古代社会において、生活のための集落や民家とは異なる建物(=建築)が登場したとき、それは都市と建築そして文明の誕生。人間が自然とは異なる「人間」を対象化して捉えたとき建築が必要とされた。建築は「大地からの飛翔」を意味していた。
人間はその誕生以来、自然と一体化した、様々な住処あるいは住宅をつくってきた、しかしそれらは建築(アーキテクチャー)とは言わなかった。都市と建築は非日常(ハレの空間=虚構)場であり、住居は日常(ケ=現実)の場にあるものだから。

住居が建築になったのは十六世紀のパッラーディオの時代以降のこと。この時代、田園に作られたヴィッラもまた文化的装置の一つとして認められ建築となった。
パッラーディオは最初の住宅建築家。

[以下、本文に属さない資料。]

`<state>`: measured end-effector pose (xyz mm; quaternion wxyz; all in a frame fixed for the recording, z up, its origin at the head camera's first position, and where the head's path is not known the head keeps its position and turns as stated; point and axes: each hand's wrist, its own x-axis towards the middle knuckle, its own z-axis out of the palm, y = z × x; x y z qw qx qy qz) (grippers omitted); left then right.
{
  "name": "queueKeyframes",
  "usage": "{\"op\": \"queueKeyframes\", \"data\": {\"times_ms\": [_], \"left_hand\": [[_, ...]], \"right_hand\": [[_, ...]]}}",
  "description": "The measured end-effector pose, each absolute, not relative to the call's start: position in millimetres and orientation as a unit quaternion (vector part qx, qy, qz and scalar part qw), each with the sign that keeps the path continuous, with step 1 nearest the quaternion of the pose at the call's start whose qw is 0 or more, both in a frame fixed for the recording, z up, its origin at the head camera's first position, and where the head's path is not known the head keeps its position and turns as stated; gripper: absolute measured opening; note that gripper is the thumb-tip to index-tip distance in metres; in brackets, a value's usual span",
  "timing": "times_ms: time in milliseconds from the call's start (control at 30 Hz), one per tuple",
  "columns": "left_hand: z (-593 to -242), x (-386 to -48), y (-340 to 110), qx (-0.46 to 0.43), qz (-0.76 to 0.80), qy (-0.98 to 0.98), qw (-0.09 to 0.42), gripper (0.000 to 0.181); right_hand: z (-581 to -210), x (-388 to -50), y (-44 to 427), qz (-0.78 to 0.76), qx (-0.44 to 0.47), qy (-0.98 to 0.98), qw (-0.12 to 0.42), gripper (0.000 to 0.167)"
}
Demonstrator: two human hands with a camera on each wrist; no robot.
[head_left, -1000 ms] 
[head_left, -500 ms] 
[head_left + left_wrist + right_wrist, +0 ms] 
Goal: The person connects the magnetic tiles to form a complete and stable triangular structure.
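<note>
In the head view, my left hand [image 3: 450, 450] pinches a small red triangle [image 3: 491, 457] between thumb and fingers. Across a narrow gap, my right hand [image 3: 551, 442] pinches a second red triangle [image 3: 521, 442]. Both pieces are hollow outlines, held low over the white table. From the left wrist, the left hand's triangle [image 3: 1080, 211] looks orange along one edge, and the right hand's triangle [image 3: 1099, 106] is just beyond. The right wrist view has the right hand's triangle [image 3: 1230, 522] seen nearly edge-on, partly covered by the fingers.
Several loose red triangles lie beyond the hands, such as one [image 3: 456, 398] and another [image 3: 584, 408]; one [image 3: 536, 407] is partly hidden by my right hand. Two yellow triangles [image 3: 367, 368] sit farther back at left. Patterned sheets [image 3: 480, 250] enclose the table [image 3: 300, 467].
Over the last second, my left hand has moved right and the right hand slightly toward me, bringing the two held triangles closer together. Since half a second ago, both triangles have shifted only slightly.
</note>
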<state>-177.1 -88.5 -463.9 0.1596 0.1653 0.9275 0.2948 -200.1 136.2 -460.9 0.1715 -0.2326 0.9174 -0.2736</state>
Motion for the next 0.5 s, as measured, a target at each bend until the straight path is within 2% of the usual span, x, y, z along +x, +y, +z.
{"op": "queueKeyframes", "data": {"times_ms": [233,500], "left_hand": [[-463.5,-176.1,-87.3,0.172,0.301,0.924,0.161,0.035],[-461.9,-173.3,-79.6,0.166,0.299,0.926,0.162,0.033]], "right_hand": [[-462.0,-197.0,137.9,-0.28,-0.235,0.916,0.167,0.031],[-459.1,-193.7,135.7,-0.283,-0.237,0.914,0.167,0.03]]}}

彼は「田園にあるヴィッラ」を現実的世界(あるがままの世界 )に建つ虚構の空間(あるはずの世界)としてヴェネツィア貴族のために構築した。

近代の工業化社会にあって、「機能的なものは美しい」と宣言され、あらゆる建物(民家・倉庫・工場・車庫)と建築との区別はなくなった。
工業化社会以前、その実用的価値とは異なり、時代のあるいは社会の建築の対象となり得るものが建築であった。
二十世紀になり建築は「機能的なモノは美しい」と認められ、住宅も工場等すべての日常な建物は、機能的であれば建築と見なされた。建築は市民的・道徳的であることが優先され虚構の空間はすべて「あるがままの世界」の中に埋没していく。